Besides the coverage of Fran Richey’s book tour that appeared in local papers across the country, The Warrior has been written and talked about in places where it is unusual to find poems or discussions of poetry. It was featured, and one of its poems reprinted, in the November 2007 issue of O, The Oprah Magazine, and that article has been included in a book of the best articles that appeared in the magazine in 2007. Another poem—the first poem ever—was featured on the “Lives” page of the March 2, 2008 New York Times Magazine, which is usually devoted to a personal essay. The book was discussed in Anna Quindlen’s April 14, 2008 Newsweek column, in a June 2007 New York Times op-ed column by Nicholas Kristof, during a Mother’s Day appearance on “The News Hour” (PBS, May 9, 2008), and in appearances on NPR’s “The Story with Dick Gordon” (May 22, 2008) and “All Things Considered” (May 25, 2008).
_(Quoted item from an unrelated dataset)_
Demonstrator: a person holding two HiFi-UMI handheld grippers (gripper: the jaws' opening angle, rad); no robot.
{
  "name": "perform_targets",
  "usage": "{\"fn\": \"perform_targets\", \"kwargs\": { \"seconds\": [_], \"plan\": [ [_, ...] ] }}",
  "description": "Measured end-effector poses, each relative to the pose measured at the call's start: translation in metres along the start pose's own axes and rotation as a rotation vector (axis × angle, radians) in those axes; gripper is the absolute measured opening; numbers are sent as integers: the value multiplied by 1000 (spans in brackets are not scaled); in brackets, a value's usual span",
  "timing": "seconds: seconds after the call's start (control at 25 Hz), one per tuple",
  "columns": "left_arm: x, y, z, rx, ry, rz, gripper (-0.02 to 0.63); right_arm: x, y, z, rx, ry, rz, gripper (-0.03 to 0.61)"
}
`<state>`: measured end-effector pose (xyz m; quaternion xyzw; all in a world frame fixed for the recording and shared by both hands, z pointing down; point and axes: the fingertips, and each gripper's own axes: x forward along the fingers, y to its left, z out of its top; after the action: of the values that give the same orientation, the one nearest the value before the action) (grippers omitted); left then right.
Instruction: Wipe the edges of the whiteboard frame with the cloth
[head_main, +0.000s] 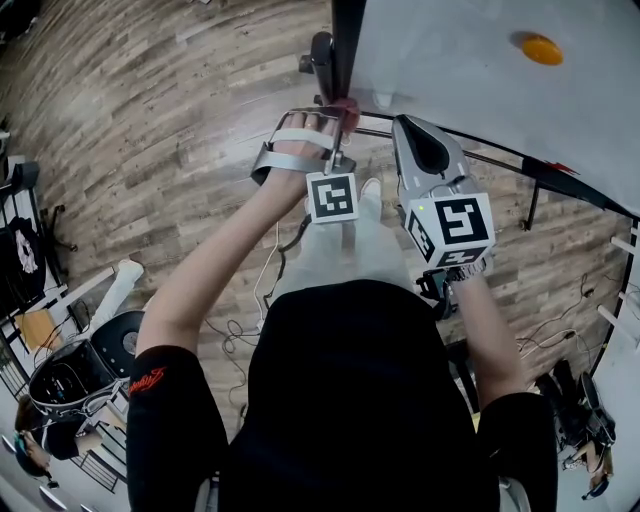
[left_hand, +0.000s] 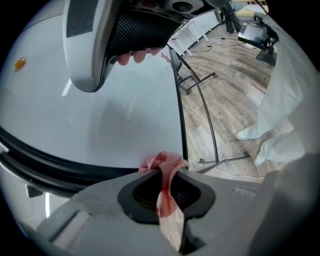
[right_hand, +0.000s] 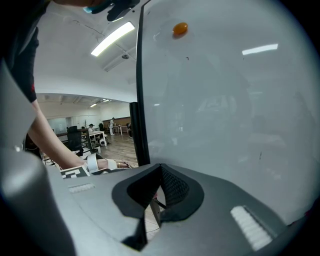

This upstreet Fan Club post was partly prompted by a full-page review by David Orr that appeared in the Sunday, July 20 New York Times Book Review. Most of that review was devoted not to the book itself, but to a discussion of the personal element, or the story behind the poems, with the suggestion that this, rather than the poetry, is what Viking had paid such a (presumably) large sum for. Although he does grant that “Frances Richey is a poet, fortunately…,” and that she “is an actual writer, and she knows how to put together a clean, solid contemporary poem,” there remains the clear implication that poems about the poet’s personal experience are somehow less adequate than detached lyrics about Greek gods or Celtic myths. (Fran Richey, by the way, was an award-winning poet before she wrote The Warrior; her prior collection, The Burning Point, won the 2004 White Pine Press Poetry Prize.) As William Wordsworth defined it, “Poetry is the spontaneous overflow of powerful feelings: it takes its origin from emotion recollected in tranquility.” My own belief is that, were it not for “the personal,” very few poems—indeed, very few essays, stories, plays, or novels—would ever be written.

I dislike political art; that is my bias. Others believe that all art is political; that is their bias. Inevitably there will be those who use others’ work to grind their own political axes, on one side or the other of any issue. But as Fran Richey says herself, these are not political poems—and her son does not feel them as political, but as his mother’s expression of the effect his being placed in harm’s way had on her. He also sees the poems as her effort to cope with the growing rift between them, and believes, as she does, that her work has had a healing influence on their relationship, enabling them both to recognize that love is more important than political differences.

The strength of The Warrior, in addition to the obvious timeliness of its subject matter, lies in its memoir-like personal narrative quality and its accessibility to a larger audience than the usual readers of poetry collections. Most important, however, is the ability of its author to make the reader feel what it would be like to have a son who is risking his life, by his own choice, in the service of his country.

He Tells Each Story
with his hands, all the lines
in his palms deeply creased.
When he makes his right
a gun, it is a gun;
the third and index fingers
fused, extended;
the thumb bent sharp
at the knuckle. Sometimes
his left hand hovers
over his chest,
as if he still wears armor,
as if his heart must be
protected from his touch.

From The Warrior: A Mother’s Story of a Son at War, by Frances Richey (Viking, 2008). Reprinted by permission.